District 6 officials on Oct. 14 canceled a referendum aimed at collecting sales tax money to employ more firefighters because of a competing referendum in Driftwood called by Salt Lick owner and developer Scott Roberts. He wants to create a taxing district on his property, where he is the sole voter.

If both tax increases had passed, they would have raised the sales taxes in the area past the legal limit, and both referendums would have been voided.

The District 6 proposal will remain on the Nov. 3 ballot but will not be reported.

“It is my understanding that (voter approval of both referendums) could possibly cancel both elections, or one could take precedence,” said Joyce Cowan, Hays County’s elections administrator.

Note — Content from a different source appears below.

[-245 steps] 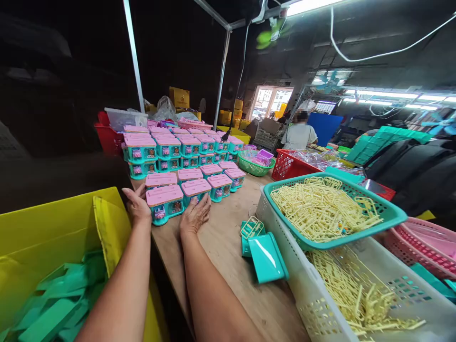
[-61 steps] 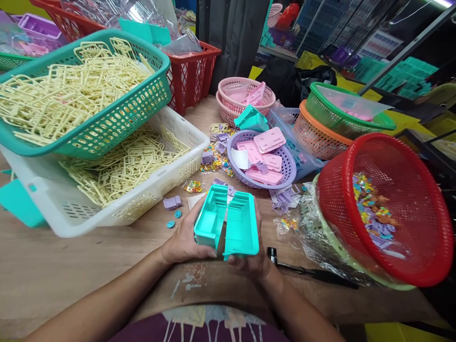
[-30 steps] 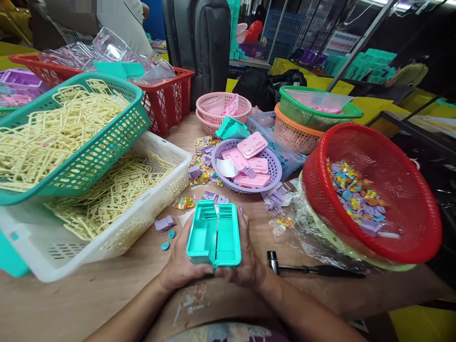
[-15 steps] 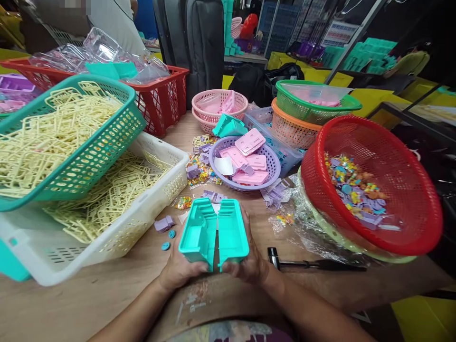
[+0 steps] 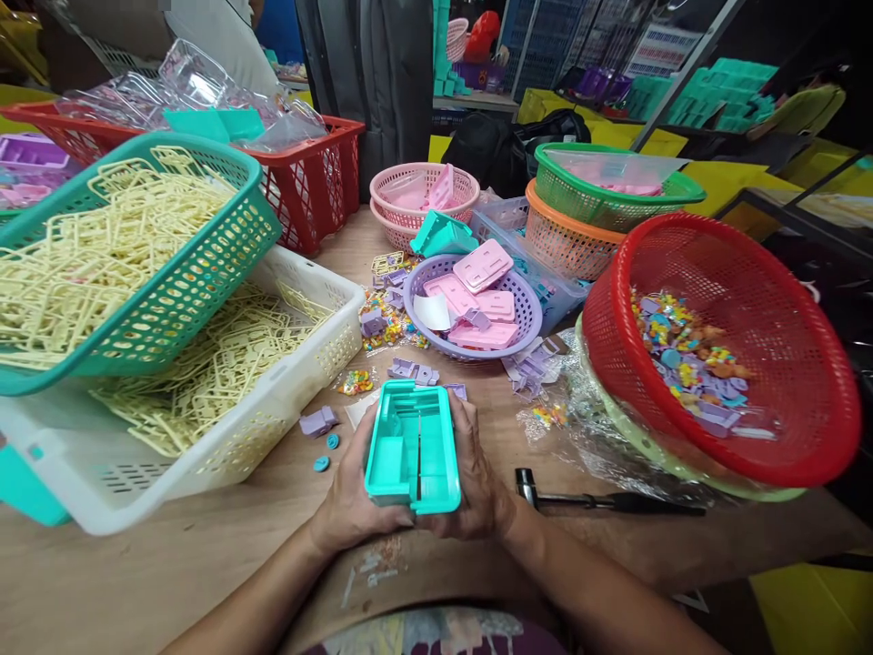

Cowan said District 6 backed out too close to the vote date to remove the measure from the ballot.

The state caps sales tax at 8.25 percent. Sales tax in the area is currently 7 cents on the dollar — 6.25 cents for the state, .5 cent for Hays County and .25 cent for the library district. Together, the increases proposed by Roberts and District 6 would have brought the sales tax in the area to 9.25 percent.

If the Nov. 3 referendums were voided, the district and Roberts would have had to wait at least a year before they could put the proposals on the ballot again.

Instead, the district’s board decided to try again on a May voting date and to carve Roberts’ property out of the jurisdiction.

Roberts’ development will still be served by the district, but none of the sales tax collected at the Salt Lick restaurant — the area’s biggest retail business — will go to support it.

Property tax revenue from the homes and businesses Roberts is planning to build at the development will, however, go to the district. So as the area grows — and adds to the demand on the district — tax revenue to the district also will grow.

Roberts said his development has the option in the future to enter into an agreement with the district in which Roberts’ development would supply sales taxes if the district encountered a shortfall.

Officials in District 6 — in the northern third of Hays County and encompassing Driftwood, Dripping Springs and Henly — called for a 1-cent sales tax increase after receiving a federal grant of about $972,000 to hire more firefighters, said Cliff Avery, spokesman for the district. The grant is spread out over five years, and on the fifth year, the district would be responsible for paying the salaries of their additional staff, Avery said.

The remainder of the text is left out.